(Records contained in a dataset)
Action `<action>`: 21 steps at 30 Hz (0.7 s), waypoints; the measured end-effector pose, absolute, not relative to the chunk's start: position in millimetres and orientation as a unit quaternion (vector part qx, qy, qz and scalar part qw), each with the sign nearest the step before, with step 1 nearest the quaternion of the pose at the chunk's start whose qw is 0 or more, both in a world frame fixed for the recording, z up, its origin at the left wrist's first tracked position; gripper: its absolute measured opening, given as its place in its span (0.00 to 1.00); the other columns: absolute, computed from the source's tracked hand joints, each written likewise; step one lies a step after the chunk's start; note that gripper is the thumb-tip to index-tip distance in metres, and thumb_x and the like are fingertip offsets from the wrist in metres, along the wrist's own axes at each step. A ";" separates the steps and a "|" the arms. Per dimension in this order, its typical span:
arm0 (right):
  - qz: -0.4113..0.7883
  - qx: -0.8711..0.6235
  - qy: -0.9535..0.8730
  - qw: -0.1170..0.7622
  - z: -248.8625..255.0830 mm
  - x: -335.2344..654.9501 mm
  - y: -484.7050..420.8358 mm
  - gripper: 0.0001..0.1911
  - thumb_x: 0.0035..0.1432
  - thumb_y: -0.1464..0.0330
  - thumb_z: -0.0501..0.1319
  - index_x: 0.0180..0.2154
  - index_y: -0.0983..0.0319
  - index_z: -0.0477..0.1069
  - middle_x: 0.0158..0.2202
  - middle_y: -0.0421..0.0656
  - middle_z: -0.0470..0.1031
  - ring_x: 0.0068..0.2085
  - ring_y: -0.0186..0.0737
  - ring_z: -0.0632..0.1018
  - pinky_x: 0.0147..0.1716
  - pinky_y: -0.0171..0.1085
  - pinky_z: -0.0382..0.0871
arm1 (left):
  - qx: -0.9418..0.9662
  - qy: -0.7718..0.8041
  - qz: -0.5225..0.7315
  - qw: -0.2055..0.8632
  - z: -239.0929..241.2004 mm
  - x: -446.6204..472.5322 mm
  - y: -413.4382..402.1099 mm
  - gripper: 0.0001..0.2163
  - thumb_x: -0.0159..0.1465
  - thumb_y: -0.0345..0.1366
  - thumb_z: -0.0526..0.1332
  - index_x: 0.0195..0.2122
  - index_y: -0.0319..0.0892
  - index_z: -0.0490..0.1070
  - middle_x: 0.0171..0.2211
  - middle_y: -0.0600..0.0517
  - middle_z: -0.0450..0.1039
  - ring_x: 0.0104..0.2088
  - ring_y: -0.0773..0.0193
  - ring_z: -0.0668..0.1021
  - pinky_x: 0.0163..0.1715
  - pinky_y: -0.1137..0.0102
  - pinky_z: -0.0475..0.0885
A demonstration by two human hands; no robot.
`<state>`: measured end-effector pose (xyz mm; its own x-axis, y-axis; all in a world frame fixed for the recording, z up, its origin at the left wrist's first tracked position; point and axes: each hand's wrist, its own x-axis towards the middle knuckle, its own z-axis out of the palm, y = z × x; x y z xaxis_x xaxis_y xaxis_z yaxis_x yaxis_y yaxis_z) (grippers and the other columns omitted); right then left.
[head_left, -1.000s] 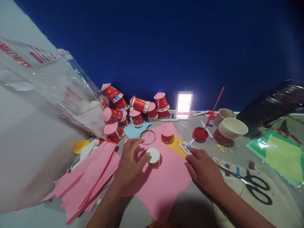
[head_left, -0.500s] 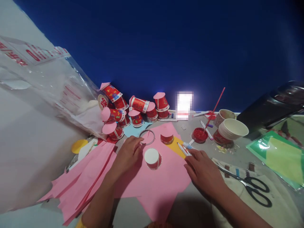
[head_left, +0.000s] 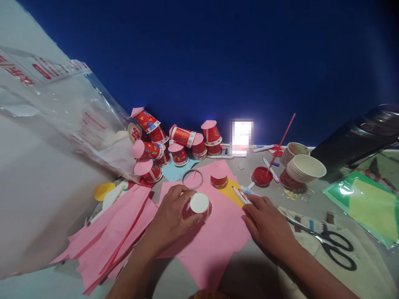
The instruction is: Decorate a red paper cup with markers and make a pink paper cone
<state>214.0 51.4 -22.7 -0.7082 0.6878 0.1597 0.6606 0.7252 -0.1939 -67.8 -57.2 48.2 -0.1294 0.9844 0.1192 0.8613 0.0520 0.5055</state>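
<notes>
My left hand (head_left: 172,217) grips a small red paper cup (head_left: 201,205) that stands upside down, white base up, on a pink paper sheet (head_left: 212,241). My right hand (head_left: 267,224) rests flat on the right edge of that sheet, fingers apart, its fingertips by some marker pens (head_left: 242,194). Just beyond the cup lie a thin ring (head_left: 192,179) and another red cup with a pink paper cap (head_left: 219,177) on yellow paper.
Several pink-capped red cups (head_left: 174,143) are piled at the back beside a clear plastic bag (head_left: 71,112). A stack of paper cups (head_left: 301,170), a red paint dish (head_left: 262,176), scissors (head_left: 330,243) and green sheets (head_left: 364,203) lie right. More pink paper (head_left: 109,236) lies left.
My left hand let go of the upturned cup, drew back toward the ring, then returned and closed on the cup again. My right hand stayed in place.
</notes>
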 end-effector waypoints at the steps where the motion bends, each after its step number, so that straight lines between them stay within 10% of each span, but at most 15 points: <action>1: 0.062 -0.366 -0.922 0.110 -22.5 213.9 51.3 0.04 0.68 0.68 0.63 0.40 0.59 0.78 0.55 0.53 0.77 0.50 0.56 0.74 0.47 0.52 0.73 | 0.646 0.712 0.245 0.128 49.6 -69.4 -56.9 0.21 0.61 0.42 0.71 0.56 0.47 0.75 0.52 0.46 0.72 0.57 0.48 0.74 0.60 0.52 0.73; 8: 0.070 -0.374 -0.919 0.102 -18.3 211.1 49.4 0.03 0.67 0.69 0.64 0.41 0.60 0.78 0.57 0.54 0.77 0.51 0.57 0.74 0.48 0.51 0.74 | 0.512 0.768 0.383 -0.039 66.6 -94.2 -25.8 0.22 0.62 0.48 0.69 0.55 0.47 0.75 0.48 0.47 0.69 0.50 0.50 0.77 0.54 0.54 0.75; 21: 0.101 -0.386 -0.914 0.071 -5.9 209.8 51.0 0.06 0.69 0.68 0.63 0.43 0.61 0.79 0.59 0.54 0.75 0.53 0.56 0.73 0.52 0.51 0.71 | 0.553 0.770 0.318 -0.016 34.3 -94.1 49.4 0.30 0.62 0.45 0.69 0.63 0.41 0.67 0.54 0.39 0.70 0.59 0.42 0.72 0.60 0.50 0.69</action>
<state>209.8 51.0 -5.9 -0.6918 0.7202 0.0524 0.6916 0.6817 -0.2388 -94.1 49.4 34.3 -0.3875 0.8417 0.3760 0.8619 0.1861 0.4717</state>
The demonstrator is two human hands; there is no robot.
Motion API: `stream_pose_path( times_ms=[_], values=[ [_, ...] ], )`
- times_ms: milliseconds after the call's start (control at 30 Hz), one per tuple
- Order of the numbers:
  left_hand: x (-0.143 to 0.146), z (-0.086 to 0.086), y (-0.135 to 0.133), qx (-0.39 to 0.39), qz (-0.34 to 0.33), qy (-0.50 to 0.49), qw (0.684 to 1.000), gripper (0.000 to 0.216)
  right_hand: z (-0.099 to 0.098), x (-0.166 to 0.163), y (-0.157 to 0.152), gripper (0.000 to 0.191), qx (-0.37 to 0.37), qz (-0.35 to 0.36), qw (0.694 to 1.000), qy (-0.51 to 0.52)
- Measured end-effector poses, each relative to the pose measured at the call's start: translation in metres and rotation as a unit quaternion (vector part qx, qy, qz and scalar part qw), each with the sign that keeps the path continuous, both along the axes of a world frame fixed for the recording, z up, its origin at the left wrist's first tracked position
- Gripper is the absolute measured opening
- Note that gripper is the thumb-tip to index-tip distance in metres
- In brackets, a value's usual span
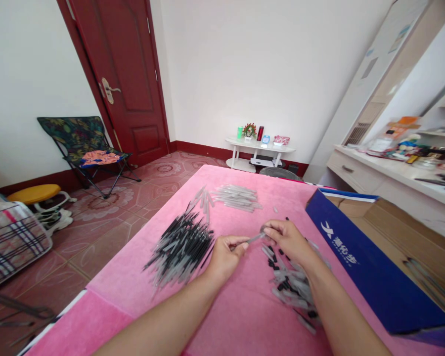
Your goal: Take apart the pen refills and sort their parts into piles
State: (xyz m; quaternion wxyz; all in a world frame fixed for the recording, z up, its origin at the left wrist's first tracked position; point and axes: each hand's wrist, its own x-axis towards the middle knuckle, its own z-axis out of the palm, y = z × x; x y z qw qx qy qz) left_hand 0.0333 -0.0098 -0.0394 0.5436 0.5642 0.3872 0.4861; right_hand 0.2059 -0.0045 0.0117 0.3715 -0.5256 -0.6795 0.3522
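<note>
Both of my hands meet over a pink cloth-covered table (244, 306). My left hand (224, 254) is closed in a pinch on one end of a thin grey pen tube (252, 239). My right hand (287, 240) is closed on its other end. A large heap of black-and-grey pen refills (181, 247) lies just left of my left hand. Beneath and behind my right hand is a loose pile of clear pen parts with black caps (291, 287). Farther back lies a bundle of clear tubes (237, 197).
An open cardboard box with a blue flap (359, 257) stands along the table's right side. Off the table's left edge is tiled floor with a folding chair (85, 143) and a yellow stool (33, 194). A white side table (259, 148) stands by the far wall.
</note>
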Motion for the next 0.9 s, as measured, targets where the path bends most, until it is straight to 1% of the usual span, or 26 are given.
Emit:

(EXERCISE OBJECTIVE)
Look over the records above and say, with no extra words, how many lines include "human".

(RESPONSE TO THIS TASK)
2